The whole policy of increasing the pupil-teacher ratio in VEC schools has hit the disadvantaged again, the very people the Minister and the Programme for National Recovery contend they are helping. They are the people who are supposed to be helped by the Programme for National Recovery, the people whom the Minister in her speech said they were carefully watching and helping. They are not helping them. The effects are so bad that the Minister said:

In addition, following discussions between the various parties a significant number of additional teaching posts were allocated in this sector in order to ameliorate the effects of the change in the basic pupil-teacher ratio in vocational...schools.

The outflow was so great that in certain places the Minister had to make further allocations. It should never have happened in any school. This was one of the causes of a further loss, leading to the Supplementary Estimate. Because I know what is happening in the city of Dublin in the Vocational Education Committees I really got riled when the Minister also said in her speech:

Savings of £5 million are now projected on the provision of £66.4 million for the running costs of VEC colleges.

The Estimate of £66 million had already been cut back and now the Minister has discovered that she can make savings of £5 million on that. One of the reasons the Minister can make a further cut on the VEC colleges in that fee income in the colleges will be greater than expected. Because of the cuts, fees were increased amid protests from Bolton Street, Kevin Street and many other colleges in the city of Dublin which are the third level colleges in which working class children have a hope of getting a third level education. Now when there is to be a higher than expected income from fees in the colleges, the Minister claws it back as a saving, rather than reducing the fees and ensuring that more working class children can get third level education.

Everybody is talking about the Patrick Clancy report "Who Goes to College". In that report he makes it very clear that the universities are the worst when it comes to the attendance of children from working class backgrounds. The best colleges for these children are the RTCs and the third level colleges in Dublin under the Institute of Technology. These are the colleges in which the Minister is cutting back and increasing the fees.

The report also makes the point that the presence of an RTC in an area increases the level of third level participation and it made a specific point about Carlow which is the only area of south Leinster which has an RTC and participation in third level education is at a much higher level than elsewhere.

The Deputy has less than two minutes remaining.

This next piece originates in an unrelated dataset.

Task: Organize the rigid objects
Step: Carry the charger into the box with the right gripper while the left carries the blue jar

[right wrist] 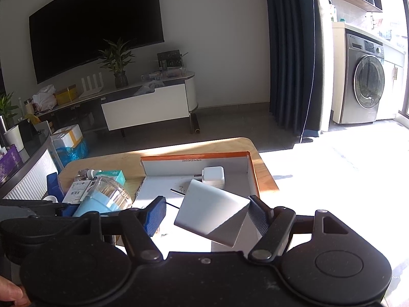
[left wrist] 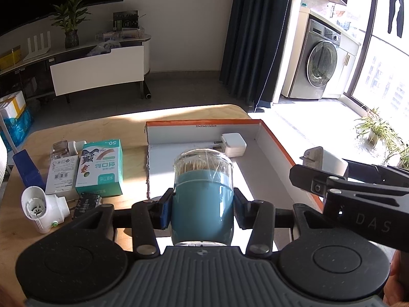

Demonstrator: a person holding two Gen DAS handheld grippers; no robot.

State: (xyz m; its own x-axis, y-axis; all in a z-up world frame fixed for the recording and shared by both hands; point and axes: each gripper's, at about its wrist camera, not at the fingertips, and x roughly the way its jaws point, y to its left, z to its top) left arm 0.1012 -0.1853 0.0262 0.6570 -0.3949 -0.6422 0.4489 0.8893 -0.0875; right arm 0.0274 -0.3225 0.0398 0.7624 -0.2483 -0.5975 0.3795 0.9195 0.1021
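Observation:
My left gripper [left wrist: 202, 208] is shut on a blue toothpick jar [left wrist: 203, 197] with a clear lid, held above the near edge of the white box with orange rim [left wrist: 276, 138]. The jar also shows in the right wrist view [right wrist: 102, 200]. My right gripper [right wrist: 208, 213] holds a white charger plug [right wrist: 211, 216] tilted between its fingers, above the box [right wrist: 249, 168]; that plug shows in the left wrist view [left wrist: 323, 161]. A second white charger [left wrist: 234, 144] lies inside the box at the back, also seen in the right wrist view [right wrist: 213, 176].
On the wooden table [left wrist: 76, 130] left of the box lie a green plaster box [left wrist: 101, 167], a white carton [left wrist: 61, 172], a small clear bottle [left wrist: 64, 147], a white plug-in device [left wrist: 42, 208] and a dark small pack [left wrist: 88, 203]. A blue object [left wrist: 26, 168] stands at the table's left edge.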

In cutting back the capital allocation by 29 per cent the Minister has said that RTCs are out. RTCs were to be built in Dún Laoghaire, Tallaght, Blanchardstown, Thurles and Castlebar. They will not now be built. I know that the Minister said last night that she would toss these projects into this big stew they are sending over to Europe. The stew will contain roads, schools and next we will throw in a hospital and we will ask Europe to pay for them. As far as I am concerned that will not build an RTC. The Minister has abandoned the programme. Even the second level schools in Tallaght and in other areas are not being built because of this cutback in the capital allocation. I would ask the Minister to go to the Minister for Finance and at least seek an increase in the capital allocation in this budget.

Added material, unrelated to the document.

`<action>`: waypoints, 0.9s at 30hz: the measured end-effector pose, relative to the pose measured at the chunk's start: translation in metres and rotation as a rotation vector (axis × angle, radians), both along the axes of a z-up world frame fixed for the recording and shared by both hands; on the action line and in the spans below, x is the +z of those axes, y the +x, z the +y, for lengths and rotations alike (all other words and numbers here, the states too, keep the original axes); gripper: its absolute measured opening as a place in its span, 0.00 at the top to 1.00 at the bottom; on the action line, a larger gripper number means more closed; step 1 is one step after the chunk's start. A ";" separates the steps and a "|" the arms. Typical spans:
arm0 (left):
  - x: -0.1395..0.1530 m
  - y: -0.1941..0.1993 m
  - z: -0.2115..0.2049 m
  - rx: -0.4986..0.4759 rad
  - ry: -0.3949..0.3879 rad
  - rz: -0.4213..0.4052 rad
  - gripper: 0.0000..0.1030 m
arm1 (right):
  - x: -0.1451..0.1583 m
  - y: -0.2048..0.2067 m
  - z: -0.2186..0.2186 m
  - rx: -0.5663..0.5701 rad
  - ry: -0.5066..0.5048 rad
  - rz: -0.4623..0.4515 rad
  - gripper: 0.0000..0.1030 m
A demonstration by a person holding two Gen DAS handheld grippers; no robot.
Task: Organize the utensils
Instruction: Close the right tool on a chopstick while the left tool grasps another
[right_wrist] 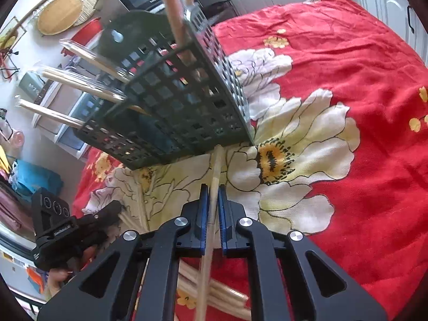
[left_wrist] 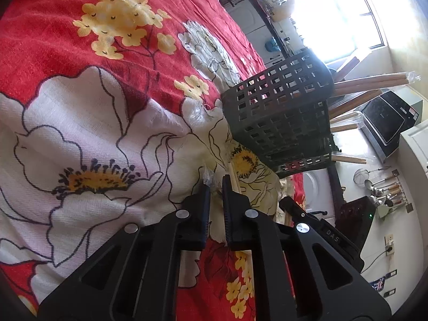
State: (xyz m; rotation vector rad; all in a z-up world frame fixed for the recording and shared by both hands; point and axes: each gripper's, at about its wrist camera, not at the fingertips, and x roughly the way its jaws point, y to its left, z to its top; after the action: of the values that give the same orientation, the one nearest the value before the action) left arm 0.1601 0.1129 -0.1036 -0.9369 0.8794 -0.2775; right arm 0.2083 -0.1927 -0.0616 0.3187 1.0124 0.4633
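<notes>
Already several sticks stand in the basket, more lie on the cloth; right gripper jaws clamp one stick, left gripper jaws nearly together, seemingly empty.

We hold a wooden stick clamped between the blue pads of our right gripper, its tip reaching toward the base of the dark slatted utensil basket. The basket stands on the red floral cloth with several wooden handles sticking out of it. More sticks lie beneath us, and our left gripper sits at lower left.
</notes>
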 end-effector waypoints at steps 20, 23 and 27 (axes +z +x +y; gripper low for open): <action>0.087 -0.023 -0.041 -0.081 0.113 -0.248 0.97 | 0.055 -0.036 -0.006 0.041 0.020 -0.182 0.93; 0.098 -0.023 -0.050 -0.101 0.120 -0.278 0.97 | 0.061 -0.039 -0.007 0.042 0.020 -0.202 0.93; 0.111 -0.021 -0.061 -0.126 0.122 -0.309 0.97 | 0.072 -0.043 -0.009 0.044 0.025 -0.236 0.93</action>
State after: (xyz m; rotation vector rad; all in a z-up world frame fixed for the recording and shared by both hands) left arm 0.1390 0.0520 0.0077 -0.7035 0.6624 -0.4589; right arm 0.1651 -0.2015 0.0105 0.2576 0.7853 0.5401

I thank the Members of the House who contributed to the debate. Deputy Deenihan made a point about career guidance. The Fine Gael Government on leaving office left a provision disbanding the career guidance scheme and I had to correct that provision. The capital allocation at primary and post-primary level has been reduced but, as the Deputy knows, at primary level I have been engaged in a very cost effective building programme. The Deputy has been on deputations with groups who have gladly accepted that we are building proper bricks and mortar structures. If I get my next primary schools programme underway, in about two years the vast majority of prefabs will be gone from primary schools. That is what I am aiming for. The Deputy also referred to disadvantaged and remedial children. Under the programme, conditions have been maintained there. I know there is a need for more remedial services.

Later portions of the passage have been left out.